67.  Once a hearing has been fixed, the following procedure shall apply, subject to any direction by the arbitrator.Written materials

68.  At least 14 days before the date of the hearing, each party shall send to the ACAS Arbitration Section (for forwarding to the arbitrator and the other party) one copy of a written statement of case, together with:

(i)any supporting documentation or other material to be relied upon at the hearing; and where appropriate

(ii)a list of the names and title/role of all those people who will accompany each party to the hearing or be called as a witness.

69.  Written statements of case should briefly set out the main particulars of each party’s case, which can then be expanded upon if necessary at the hearing itself. The statement should include an explanation of the events which led to the Flexible Working Claim being brought, including an account of the outcome of any relevant meetings.

70.  Supporting documentation or other material may include (without limitation) copies of:—

(i)the Employee’s application under section 80F of the 1996 Act

(ii)contracts of employment

(iii)notes of meetings held between employee and employer to consider application under section 80F

(iv)letters of appointment

(v)written statement of particulars of employment

(vi)time sheets

(vii)written reasons for refusing the Employee’s application under section 80F, where these have been given

(viii)company handbooks, rules and procedures

(ix)any other written information which may assist the arbitrator in deciding the Flexible Working claim

(x)any information which will help the arbitrator to assess compensation, including (without limitation) pay slips, P60s or wage records

(xi)signed statements of any witnesses or outlines of evidence to be given by witnesses at the hearing.

71.  The parties must also supply details of any relevant awards of compensation that may have been made by any other tribunal or court in connection with the subject matter of the claim.

72.  Legible copies of documents must be supplied to ACAS even if they have already been supplied to an ACAS conciliator before the Arbitration Agreement was concluded.

73.  No information on the conciliation process, if any, shall be disclosed by an ACAS conciliator to the arbitrator.

Submissions, evidence and witnesses not previously notified

74.  Written statements of case and documentary or other material that have not been provided to the ACAS Arbitration Section prior to the hearing (in accordance with paragraph 68 above) may only be relied upon at the hearing with the arbitrator’s permission.

75.  All representatives and witnesses who have been listed as accompanying a party at the hearing should be present at the start of the hearing.
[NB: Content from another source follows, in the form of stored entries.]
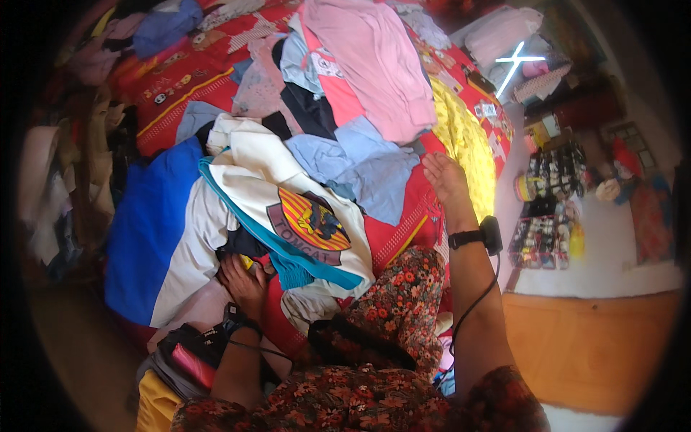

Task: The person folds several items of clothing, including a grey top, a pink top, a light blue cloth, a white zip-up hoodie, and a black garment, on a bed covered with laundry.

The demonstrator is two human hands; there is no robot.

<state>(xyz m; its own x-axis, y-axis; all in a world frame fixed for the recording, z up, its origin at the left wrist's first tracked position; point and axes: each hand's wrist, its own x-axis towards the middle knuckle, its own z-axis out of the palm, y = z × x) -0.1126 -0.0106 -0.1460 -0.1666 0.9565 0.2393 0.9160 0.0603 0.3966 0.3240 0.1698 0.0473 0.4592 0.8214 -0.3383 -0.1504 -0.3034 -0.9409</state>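
Observation:
My left hand (243, 284) rests among clothes at the lower middle, beside a dark navy fabric with a small yellow patch and below a cream jacket (259, 155) with teal trim and a shield emblem. Its fingers look extended, their tips partly tucked at the cloth. A blue and white garment (151, 223) lies to its left. My right hand (446, 180) is open and holds nothing, just right of a crumpled light blue garment (360, 165) and beside yellow printed cloth (471, 137). Pink clothing (367, 65) lies above it.
A red patterned bedspread (180, 97) lies under the piles. Folded dark and pink clothes (194, 360) sit by my left forearm. More garments hang or lie at the far left (50, 187). At the right are racks of small bottles (540, 237) and an orange wooden surface (583, 331).

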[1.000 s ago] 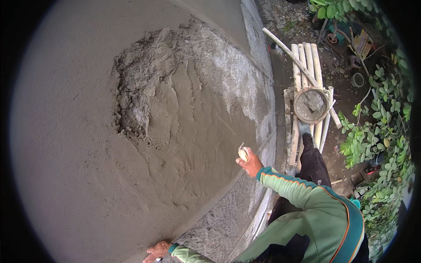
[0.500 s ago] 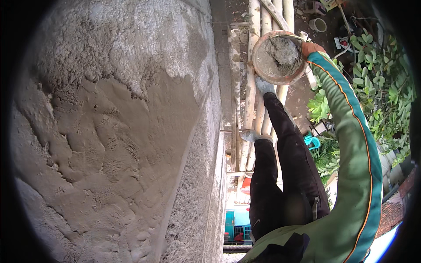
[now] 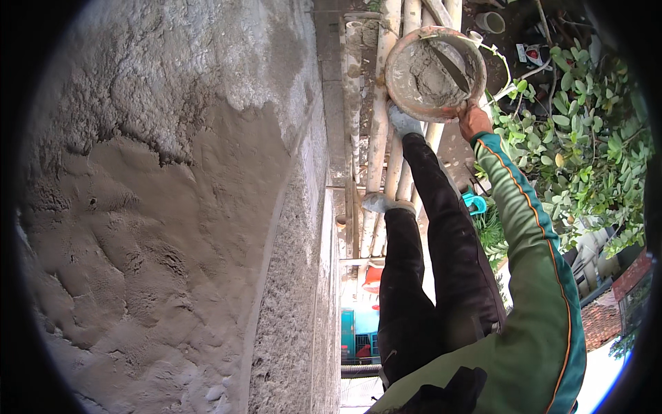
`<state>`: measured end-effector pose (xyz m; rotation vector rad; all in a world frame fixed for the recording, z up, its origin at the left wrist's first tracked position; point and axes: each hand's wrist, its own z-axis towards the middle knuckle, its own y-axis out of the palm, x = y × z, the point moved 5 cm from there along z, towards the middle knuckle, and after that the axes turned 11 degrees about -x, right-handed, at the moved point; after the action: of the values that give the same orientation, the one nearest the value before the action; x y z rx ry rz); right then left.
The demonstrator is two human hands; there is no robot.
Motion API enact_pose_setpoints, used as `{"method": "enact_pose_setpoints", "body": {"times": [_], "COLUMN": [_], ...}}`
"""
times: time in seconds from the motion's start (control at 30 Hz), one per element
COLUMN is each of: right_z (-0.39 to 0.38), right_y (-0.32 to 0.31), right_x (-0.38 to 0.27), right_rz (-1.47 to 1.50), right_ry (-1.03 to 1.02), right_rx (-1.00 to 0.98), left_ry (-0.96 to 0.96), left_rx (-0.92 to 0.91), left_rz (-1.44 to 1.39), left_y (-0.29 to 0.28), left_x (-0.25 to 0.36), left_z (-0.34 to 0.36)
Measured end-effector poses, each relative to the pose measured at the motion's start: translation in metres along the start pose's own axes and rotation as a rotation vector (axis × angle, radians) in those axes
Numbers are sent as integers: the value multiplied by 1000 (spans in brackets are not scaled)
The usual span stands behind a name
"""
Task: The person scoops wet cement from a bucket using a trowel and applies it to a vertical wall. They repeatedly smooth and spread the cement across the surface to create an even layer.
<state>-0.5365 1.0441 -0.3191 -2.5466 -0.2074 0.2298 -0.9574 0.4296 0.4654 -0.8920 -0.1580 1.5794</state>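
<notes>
My right hand (image 3: 474,122) is closed at the near right rim of a round, mortar-smeared bucket (image 3: 398,90). It grips a trowel (image 3: 448,67), whose dark pointed blade slants across the inside of the bucket; the fingers cover the handle. Wet grey mortar (image 3: 429,77) lies in the bucket below the blade. My left hand is out of the picture. A wall fills the left side, with a broad patch of fresh brown-grey mortar (image 3: 172,221) on it, its surface uneven and ridged.
I stand on a scaffold of pale round poles (image 3: 378,131), with the bucket by my feet. Leafy branches (image 3: 586,131) crowd the right side. A white pail (image 3: 490,23) stands on the ground at the far right. Lower down are a turquoise plastic item (image 3: 474,202) and a red one (image 3: 372,279).
The trowel blade now shows above the mortar, where before only a dark groove was seen. My right hand has shifted from the bucket's right side to its near right rim.
</notes>
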Motion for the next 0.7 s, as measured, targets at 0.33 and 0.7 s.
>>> {"method": "enact_pose_setpoints", "body": {"times": [0.33, 0.7], "right_z": [65, -63], "right_y": [91, 68], "right_x": [-100, -106], "right_rz": [1514, 1785], "right_ry": [235, -46], "right_rx": [-331, -253], "left_ry": [80, 8], "left_rx": [15, 121], "left_rz": [-1, -60], "left_y": [3, -11], "left_x": [14, -19], "left_z": [17, 15]}}
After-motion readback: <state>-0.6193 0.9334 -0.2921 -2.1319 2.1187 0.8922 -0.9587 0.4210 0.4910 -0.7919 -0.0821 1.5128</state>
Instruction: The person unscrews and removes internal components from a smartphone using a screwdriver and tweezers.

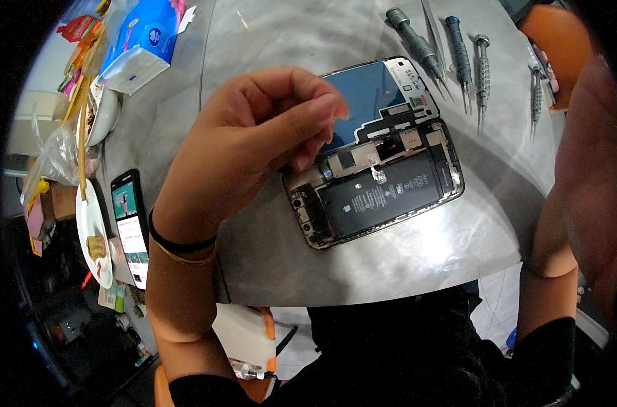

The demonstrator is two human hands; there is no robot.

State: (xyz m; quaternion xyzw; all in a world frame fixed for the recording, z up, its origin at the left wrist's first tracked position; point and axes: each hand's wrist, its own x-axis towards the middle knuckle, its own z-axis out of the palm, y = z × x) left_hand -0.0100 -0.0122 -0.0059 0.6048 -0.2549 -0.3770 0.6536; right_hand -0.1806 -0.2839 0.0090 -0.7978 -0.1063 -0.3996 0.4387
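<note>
My left hand (268, 129) is raised over the upper left of an opened smartphone (383, 193), its fingers curled and pinched; whatever they may hold is too hidden to name. The phone's lower half shows a black battery and bare internal parts, and its detached screen section (363, 95) lies beyond, dark blue-backed with a metal plate. My right arm (549, 237) rises along the right rim, close to the camera, where the fingers cannot be made out. Screwdrivers (463, 61) and tweezers lie at the back right of the grey table (254, 271).
At the left are a blue tissue pack (139, 37), a bowl (105, 115), plastic bags, an oval plate (91, 230) with food scraps and a second phone (128, 227) with its screen lit. An orange chair (553, 27) stands at the back right, a white-orange one (247, 336) below the table.
</note>
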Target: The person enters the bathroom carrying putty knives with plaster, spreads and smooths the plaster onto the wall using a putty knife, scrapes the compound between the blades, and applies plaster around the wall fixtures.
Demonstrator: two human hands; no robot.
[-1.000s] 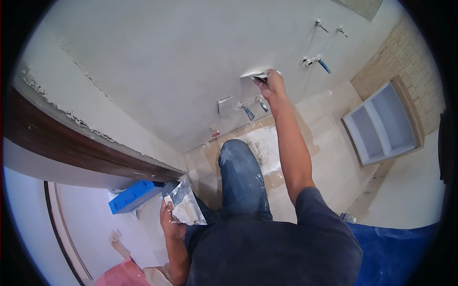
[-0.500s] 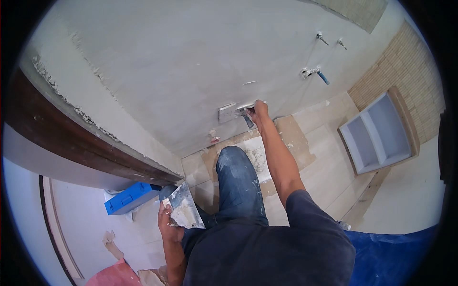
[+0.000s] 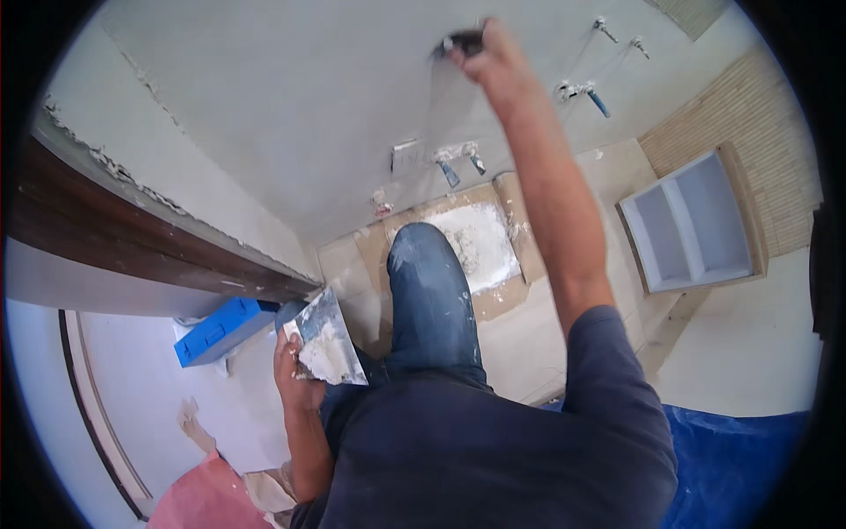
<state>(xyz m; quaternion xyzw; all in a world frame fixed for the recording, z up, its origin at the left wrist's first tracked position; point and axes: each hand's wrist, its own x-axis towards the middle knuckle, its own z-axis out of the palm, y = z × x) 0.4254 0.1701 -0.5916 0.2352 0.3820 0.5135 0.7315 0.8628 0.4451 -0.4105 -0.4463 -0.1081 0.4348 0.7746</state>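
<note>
from my remote seat i'd judge the wall (image 3: 291,97) mostly smoothed; the edge (image 3: 119,172) by the brown frame (image 3: 132,231) looks ragged, and plaster (image 3: 328,354) is left on the plate (image 3: 322,309). my right hand (image 3: 493,60) curls around a blurred trowel (image 3: 464,40) high at the wall; contact, i can't tell. my left hand (image 3: 289,363) pinches the plate's side, left of the raised knee (image 3: 427,273).

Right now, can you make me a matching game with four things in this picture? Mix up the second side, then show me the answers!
Column one:
1. right hand
2. case
3. shelf unit
4. left hand

Column two:
A. bright blue
B. holding a plate with white paste on it
C. in front of the wall, holding a dark tool
D. pale inside, toward the picture's right side

Pairs: 1-C, 2-A, 3-D, 4-B
</note>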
Witnesses who have not been included in a list submitted to the ACAS Arbitration Section prior to the hearing may only be called with the arbitrator’s permission.

Requests for documents

76.  Any party may request the other party to produce copies of relevant documents which are not in the requesting party’s possession, custody or control. Although the arbitrator has no power to compel a party to comply, the arbitrator may draw an adverse inference from a party’s failure to comply with a reasonable request.

Requests for attendance of witnesses

77.  Although the arbitrator has no power to compel the attendance of anybody at the hearing, the arbitrator may draw an adverse inference if an employer who is a party to the arbitration fails or refuses to allow current employees or other workers (who have relevant evidence to give) time off from work to attend the hearing, should such an employer be so requested.
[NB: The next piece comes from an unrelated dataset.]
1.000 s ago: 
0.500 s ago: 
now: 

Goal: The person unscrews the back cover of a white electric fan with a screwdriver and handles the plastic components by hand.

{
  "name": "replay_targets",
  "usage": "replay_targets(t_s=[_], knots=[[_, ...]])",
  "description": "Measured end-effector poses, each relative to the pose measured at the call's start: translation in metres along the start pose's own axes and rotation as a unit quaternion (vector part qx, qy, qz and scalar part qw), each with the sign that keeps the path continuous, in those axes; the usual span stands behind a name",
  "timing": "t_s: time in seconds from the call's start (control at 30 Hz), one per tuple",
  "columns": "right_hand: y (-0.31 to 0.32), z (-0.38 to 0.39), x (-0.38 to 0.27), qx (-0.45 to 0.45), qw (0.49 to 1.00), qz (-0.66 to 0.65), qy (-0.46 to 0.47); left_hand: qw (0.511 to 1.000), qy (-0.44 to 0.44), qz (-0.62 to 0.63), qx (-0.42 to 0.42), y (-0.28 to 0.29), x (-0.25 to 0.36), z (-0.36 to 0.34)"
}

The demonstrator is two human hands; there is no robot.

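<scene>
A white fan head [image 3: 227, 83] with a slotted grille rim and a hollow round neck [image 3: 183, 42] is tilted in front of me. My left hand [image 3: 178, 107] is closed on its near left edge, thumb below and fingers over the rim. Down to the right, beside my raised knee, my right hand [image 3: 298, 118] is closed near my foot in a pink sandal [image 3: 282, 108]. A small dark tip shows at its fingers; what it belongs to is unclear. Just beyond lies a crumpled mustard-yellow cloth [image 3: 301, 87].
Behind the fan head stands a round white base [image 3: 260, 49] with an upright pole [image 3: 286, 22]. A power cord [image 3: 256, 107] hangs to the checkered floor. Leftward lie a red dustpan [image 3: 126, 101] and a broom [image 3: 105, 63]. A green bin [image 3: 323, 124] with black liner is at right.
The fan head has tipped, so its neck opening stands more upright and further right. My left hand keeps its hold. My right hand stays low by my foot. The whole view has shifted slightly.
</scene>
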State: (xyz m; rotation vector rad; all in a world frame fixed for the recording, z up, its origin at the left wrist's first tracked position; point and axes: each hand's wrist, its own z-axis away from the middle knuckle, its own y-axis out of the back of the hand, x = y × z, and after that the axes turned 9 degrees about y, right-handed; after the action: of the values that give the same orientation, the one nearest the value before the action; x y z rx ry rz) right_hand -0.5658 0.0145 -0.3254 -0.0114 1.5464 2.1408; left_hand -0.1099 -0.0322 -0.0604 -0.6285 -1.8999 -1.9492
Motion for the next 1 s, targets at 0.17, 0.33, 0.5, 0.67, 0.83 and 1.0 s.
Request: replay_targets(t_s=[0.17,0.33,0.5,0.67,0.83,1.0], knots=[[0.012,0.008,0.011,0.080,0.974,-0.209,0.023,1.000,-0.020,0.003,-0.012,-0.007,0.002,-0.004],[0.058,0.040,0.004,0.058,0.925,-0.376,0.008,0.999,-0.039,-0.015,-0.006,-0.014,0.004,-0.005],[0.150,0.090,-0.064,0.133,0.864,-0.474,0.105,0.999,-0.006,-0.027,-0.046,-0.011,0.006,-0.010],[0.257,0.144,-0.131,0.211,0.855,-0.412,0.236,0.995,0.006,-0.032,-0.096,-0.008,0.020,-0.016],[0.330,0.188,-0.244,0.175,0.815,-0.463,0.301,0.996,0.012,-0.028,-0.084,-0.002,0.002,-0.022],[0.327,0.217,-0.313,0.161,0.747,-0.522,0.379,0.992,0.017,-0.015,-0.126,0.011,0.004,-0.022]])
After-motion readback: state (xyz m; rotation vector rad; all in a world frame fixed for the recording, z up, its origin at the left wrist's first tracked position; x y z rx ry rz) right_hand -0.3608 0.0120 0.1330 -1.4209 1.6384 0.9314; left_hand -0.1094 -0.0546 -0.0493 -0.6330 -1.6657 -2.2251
Preliminary hearings and directions

78.  Where the arbitrator believes that there may be considerable differences between the parties over any issue, including the availability or exchange of documents, or the availability of witnesses, the arbitrator may call the parties to a preliminary hearing to address such issues, or he or she may give procedural directions in correspondence.

79.  In the course of a preliminary hearing or in correspondence, the arbitrator may express views on the desirability of information and/or evidence being available at the hearing.